→ **How to complete this task**: The answer is to be the lines below that lie between the line holding "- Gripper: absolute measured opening" and the line holding "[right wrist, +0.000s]", inclusive, transcribed exactly and free of pictures.

→ **Data below**:
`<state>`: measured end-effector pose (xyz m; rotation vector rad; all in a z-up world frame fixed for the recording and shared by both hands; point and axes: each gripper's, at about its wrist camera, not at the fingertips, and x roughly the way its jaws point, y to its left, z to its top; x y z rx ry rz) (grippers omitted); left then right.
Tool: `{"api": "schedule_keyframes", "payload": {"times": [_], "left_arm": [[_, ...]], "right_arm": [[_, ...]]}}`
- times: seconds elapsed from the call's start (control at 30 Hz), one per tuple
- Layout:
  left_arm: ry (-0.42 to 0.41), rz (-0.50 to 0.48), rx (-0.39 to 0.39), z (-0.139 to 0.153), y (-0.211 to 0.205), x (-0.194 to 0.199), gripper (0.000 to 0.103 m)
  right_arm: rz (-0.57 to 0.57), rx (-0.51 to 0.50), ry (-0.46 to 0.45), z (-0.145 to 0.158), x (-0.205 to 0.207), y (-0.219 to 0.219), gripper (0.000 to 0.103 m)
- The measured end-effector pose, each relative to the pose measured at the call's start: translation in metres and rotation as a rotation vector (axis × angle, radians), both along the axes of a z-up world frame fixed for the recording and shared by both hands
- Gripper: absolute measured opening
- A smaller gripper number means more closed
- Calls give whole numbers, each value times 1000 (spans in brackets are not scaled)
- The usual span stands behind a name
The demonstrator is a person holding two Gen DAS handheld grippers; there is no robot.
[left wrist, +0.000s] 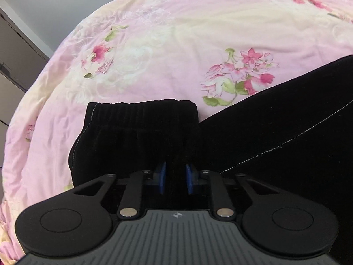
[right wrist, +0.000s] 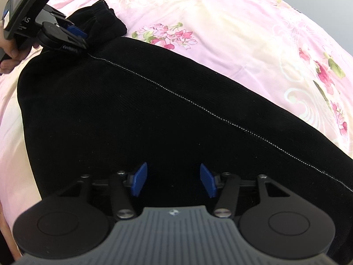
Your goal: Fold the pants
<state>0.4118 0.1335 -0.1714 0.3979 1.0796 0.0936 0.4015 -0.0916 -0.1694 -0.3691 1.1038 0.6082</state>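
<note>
Floral bedspread point(left wrist: 154, 33) — left tongs point(left wrist: 176, 177) pinching black pants point(left wrist: 141, 132), right tongs point(right wrist: 174, 180) half-open — empty.

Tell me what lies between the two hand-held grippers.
Only black pants with a white stitched seam span from the left hand-held gripper to the right hand-held gripper, seen in the right wrist view.

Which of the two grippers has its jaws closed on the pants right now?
The left gripper, up at the ribbed cuff end of the black pants, with cloth pinched between its blue pads. The right gripper stands open over the flat cloth.
</note>
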Motion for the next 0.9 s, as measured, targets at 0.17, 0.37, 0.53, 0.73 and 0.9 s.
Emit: {"api": "schedule_keyframes", "payload": {"times": [0.17,0.37,0.53,0.73,0.9], "left_arm": [[-67,-15,3,18,1,-14,11],[-148,-56,-26,60,-6,-43,10],[-231,-113,-54,99,-19,-75,10],[-293,-213,-210,140,-46,-114,10],[-262,-315,-398,130,-64,-139,10]], "right_arm": [[-5,-11,-1,1,0,2,51],[-18,-42,-22,16,-7,6,51],[-16,-38,-45,43,-20,9,51],[-22,3,-44,66,-37,7,51],[-95,135,44,69,-41,-8,51]]}}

→ **Written reply**:
- Gripper: absolute measured opening
- A smaller gripper number means more closed
- Calls give whole numbers, each value times 1000 (spans in brackets are not scaled)
- The usual span stands behind a name
The demonstrator is a person holding two Gen DAS handheld grippers; there is no robot.
[left wrist, +0.000s] 
[right wrist, +0.000s] 

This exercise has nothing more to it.